SOMR HPC Change Management Guide

Guiding Definitions: VCU TS Change Management System Process Guide v. 7/20/16 (New RamsCentral documentation pending)

In Scope

• System-level operating system upgrades

• Storage system configuration changes (hardware, firmware, etc.)

• Changes to firewalls/communications

• Changes to configuration of user-facing nodes

• Compiling of system software affected by the updated kernel 

Out of Scope

• Software installation in user home directories

• Creation of new user accounts

• Creation of new directories

• Compute node additions/removal

System of Record: RamsCentral - VCU IT Service Desk Analyst role

Types of changes expected

• Preapproved Changes (using a pre-approved template)

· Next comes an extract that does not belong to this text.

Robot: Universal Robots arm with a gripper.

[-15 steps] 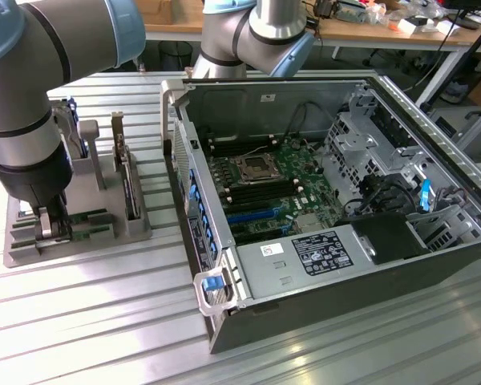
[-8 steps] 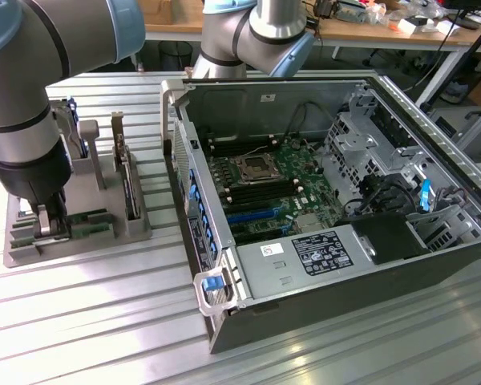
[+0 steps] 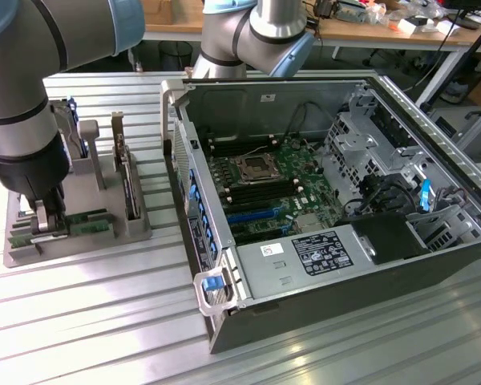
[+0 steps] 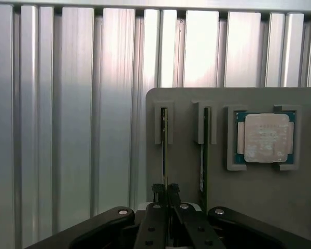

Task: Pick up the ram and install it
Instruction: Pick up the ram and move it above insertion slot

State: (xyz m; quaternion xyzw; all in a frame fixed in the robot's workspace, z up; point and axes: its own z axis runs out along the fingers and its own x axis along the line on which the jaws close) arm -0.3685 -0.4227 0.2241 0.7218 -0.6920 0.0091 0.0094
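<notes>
While jaws pinch ram [image 4: 165,150], processor [image 4: 266,137] in tray [image 4: 269,197]

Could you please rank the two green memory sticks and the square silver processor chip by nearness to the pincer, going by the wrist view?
1. The thin green ram stick, standing edge-on in a slot of the grey tray, pinched by the pincer.
2. The second green memory stick, in the neighbouring slot.
3. The square silver processor chip, in its recess beyond that slot.

Seemingly no legible text anywhere
</notes>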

• Planned Changes (changes outside the maintenance window, but non-emergency)

  • Typically Risk Level 2

  • Requires manager approval

• Emergency Changes (atypical)

  • Entered after the change has occurred

  • DOES NOT require manager approval prior to submitting

  • DOES require manager review, once executed in RamsCentral

Maintenance Window

• 1st Friday of the month from 1:00AM - 12:00PM

• Bi-annual maintenance windows for general maintenance & cleanup 

• Emergency changes handled on a case-by-case basis

Communication plan

• Using an auto-generated listserv from permission group, an email notification will be sent to inform users of planned maintenance or any emergency changes. 

• Patches will be applied based on the identified schedule and/or maintenance window; at that time, technicians will make a determination regarding patches affecting the kernels.

  • If a kernel requires patching for security reasons, that will be handled on an individual basis.

  • By default, we’re excluding patches that contain certain file names: 

    • CentOS: (exclude=kernel*  ibutils-libs* lustre* kmod*)

    • Rocky Linux: (exclude=kernel*,mlnx*,kmod*,lustre*)

Standard entries for RamsCentral fields

Details tab

Summary: Monthly HPC standard patching

Owner:

Team: SOMTech Research Systems

Type:

Emergency: failed hardware on user-facing nodes, etc. (atypical)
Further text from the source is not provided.